I’m the founder of a fast-evolving startup aiming to reshape the remote desktop landscape. Backed by a $16M valuation, we’re crafting a Zig-based solution focused on speed and reliability, setting a new industry standard similar to what Parsec has achieved.
Our team is comprised of seasoned pros — ex NASA, Google, Apple, and Amazon — people who’ve worked on projects where precision and innovation are non-negotiable. We’re not just another remote desktop company; we’re building a distributed system designed to operate on a global scale.
We’re on the lookout for Zig developers who get excited about deep system programming challenges — think low-latency networking, robust distributed architecture, and performance optimization that can squeeze out every bit of efficiency from the hardware.
We offer an attractive package of top salary plus equity, reflecting the high stakes and high impact of the work you’ll do.
If you’re drawn to tough problems and have the skills to solve them, let’s talk. Reach out for a conversation about how you can contribute to a project that’s set to redefine remote computing.
If you’re interested, reach out to team@shaga.xyz.
I am just curious and was wondering how do you feel about using Zig, as it is still not completely stable (the package manager is not completely finished yet for example)? I believe Andrew himself warned about using Zig in a production project. (see my reply below)
That’s not necessarily a show stopper. If you are involved in the community you can always anticipate those things. And if you’re not after the latest Zig features you can always live with released versions I guess.
Anyway, seems like an exciting project, good luck to you and please keep us posted on the forum!
We’d love to help push forward the Zig ecosystem as a whole, our code would be definitely source available and possibly open source, since our goal is to build an open and auditable protocol!
Would be awesome if we got some referrals going, as we’d love to contribute to Zig’s growth and maturement
Sounds interesting. I remember back when I was doing IT, a certain remote desktop client was the source of too many issues. It would be nice to see it replaced with something reliable.
hey andrew, big fan of your work here. trying to help the Zig ecosystem growth, is there anything we can do to speed up times? obviously not throwing money at the problem but helping with engineering capacity
also, if you could give us a shootout it would be great, as i mentioned we’re working on an open and auditable protocol so it could be something good for the ecosystem
It’s great that your project will be open source and openly auditible protocol. Curious whether you have evaluated existing landscape. Not saying it fits, but more as a source of inspiration – the history behind Pion the WebRTC project in Golang. It was an open standard, but nothing was easily available in Go at the time. Would be awesome if the Shaga project becomes a jumping point that spawns many remoting, peering, streaming related projects by others in the community
@team-shaga have you considered putting together a Zig showtime? If you want to get some more exposure for the Zig community, cool projects is a good way to do that.

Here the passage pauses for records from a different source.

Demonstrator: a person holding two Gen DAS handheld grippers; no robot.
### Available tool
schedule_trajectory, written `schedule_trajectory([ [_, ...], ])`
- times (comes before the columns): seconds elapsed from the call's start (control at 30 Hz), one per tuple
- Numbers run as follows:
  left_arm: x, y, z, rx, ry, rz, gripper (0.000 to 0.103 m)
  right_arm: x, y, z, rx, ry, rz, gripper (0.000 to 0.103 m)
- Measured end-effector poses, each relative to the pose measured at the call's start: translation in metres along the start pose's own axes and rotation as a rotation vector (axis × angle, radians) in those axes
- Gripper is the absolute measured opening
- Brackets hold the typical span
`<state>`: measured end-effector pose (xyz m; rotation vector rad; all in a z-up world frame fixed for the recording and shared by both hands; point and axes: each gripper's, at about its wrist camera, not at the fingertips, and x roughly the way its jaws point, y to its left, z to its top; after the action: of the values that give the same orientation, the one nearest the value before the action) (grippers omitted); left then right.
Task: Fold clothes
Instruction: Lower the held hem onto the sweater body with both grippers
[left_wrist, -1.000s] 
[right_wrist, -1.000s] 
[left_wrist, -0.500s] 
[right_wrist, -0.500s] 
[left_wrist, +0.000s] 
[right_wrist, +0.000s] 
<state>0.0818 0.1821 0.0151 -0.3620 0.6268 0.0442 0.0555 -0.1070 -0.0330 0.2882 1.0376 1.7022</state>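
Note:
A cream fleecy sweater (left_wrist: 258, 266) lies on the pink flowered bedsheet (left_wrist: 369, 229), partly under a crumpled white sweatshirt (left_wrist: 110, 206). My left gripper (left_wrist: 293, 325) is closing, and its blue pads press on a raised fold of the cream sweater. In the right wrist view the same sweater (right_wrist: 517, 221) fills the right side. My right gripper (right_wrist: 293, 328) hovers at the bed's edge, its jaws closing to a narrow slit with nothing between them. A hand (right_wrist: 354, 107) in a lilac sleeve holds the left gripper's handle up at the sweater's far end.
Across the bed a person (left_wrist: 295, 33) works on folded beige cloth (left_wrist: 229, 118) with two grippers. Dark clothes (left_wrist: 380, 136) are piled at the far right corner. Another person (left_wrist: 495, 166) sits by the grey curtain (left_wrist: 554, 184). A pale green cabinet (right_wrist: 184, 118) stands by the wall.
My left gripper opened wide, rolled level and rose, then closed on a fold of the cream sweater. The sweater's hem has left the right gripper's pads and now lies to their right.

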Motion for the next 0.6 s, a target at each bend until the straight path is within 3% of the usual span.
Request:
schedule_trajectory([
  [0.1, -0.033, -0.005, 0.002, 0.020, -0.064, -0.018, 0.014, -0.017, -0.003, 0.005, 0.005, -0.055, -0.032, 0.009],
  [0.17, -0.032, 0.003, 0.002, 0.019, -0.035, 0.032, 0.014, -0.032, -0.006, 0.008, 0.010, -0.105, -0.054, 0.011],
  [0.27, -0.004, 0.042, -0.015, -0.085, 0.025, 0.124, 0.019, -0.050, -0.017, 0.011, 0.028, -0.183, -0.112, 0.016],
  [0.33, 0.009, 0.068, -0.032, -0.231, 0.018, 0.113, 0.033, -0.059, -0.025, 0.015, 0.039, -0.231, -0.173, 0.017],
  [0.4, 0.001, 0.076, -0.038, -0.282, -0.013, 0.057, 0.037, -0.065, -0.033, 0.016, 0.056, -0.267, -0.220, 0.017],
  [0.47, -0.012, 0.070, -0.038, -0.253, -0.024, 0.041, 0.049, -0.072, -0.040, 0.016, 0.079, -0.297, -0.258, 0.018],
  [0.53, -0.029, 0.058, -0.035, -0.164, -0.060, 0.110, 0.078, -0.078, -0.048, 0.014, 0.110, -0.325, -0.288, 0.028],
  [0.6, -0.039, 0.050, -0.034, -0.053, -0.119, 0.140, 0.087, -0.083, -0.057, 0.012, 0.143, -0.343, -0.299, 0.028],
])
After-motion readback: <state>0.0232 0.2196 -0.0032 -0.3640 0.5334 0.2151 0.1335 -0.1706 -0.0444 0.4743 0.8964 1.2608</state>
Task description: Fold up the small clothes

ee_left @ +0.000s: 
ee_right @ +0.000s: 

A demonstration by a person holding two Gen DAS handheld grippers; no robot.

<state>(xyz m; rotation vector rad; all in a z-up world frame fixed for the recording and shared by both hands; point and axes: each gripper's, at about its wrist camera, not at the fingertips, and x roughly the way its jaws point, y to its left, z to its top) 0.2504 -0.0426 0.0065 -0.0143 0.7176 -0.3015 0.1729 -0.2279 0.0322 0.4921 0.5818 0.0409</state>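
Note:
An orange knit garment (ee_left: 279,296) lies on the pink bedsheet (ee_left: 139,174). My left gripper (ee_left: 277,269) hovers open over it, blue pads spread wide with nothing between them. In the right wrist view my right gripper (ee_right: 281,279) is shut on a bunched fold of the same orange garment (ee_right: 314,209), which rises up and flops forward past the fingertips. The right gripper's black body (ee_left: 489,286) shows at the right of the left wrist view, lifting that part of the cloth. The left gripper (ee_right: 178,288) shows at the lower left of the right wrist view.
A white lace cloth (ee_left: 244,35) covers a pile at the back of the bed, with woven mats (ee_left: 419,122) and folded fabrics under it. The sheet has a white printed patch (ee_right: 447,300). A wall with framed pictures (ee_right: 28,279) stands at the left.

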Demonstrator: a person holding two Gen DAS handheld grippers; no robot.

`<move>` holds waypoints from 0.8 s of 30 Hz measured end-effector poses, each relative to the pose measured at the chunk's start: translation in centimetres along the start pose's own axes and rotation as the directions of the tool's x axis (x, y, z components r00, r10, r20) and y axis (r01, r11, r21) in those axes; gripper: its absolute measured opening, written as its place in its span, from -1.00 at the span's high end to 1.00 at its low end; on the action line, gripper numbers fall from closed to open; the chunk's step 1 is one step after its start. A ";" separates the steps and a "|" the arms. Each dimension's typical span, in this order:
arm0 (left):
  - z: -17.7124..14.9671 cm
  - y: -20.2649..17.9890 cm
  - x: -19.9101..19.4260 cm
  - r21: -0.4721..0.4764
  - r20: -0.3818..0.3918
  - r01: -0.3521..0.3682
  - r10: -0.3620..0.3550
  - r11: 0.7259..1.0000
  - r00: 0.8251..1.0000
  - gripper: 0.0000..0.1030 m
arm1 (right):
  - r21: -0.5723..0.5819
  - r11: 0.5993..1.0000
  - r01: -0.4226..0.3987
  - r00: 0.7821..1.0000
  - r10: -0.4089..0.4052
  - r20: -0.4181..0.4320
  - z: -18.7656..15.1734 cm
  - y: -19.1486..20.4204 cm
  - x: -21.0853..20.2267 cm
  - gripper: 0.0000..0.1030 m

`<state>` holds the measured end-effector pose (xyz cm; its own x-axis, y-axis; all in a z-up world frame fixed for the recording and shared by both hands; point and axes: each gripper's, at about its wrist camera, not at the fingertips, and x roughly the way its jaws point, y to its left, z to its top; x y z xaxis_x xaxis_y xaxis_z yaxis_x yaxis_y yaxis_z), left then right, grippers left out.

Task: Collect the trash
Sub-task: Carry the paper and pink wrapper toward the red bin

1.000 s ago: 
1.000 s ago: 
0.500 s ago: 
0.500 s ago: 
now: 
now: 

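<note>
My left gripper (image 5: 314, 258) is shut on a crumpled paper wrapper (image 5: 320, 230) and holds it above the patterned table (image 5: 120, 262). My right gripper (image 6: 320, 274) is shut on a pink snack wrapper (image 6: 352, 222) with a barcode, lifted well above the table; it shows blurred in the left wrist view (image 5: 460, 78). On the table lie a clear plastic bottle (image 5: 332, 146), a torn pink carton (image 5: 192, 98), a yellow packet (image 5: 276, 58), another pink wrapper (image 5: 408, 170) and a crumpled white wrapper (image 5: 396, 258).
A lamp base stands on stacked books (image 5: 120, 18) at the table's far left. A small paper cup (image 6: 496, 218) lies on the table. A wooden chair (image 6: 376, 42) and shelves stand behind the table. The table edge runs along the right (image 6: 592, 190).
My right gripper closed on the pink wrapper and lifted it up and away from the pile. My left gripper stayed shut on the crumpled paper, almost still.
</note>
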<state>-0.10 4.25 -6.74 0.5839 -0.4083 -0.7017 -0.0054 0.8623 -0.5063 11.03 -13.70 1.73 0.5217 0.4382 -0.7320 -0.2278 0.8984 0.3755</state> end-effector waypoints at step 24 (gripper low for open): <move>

I interviewed for this position awhile back. It is actually tied to Solana, which is a Rust-based blockchain. And thus the project itself is also heavily invested in Rust. Though I thought it was a really great idea. It’s basically turning your PC into a remote gaming hub using one of the new Nvidia cards optimized for display streaming, so other people can stream games from your node. Kindof like back in the day where you could share game cartridges. There are a lot of other implications to this as well. But the Sunshine / Moonlight projects are a pretty good starting reference to consider, which lets you test out a remote streaming solution. The idea could also work pretty well as a standard remote desktop, though i don’t think it will compete directly with RDP.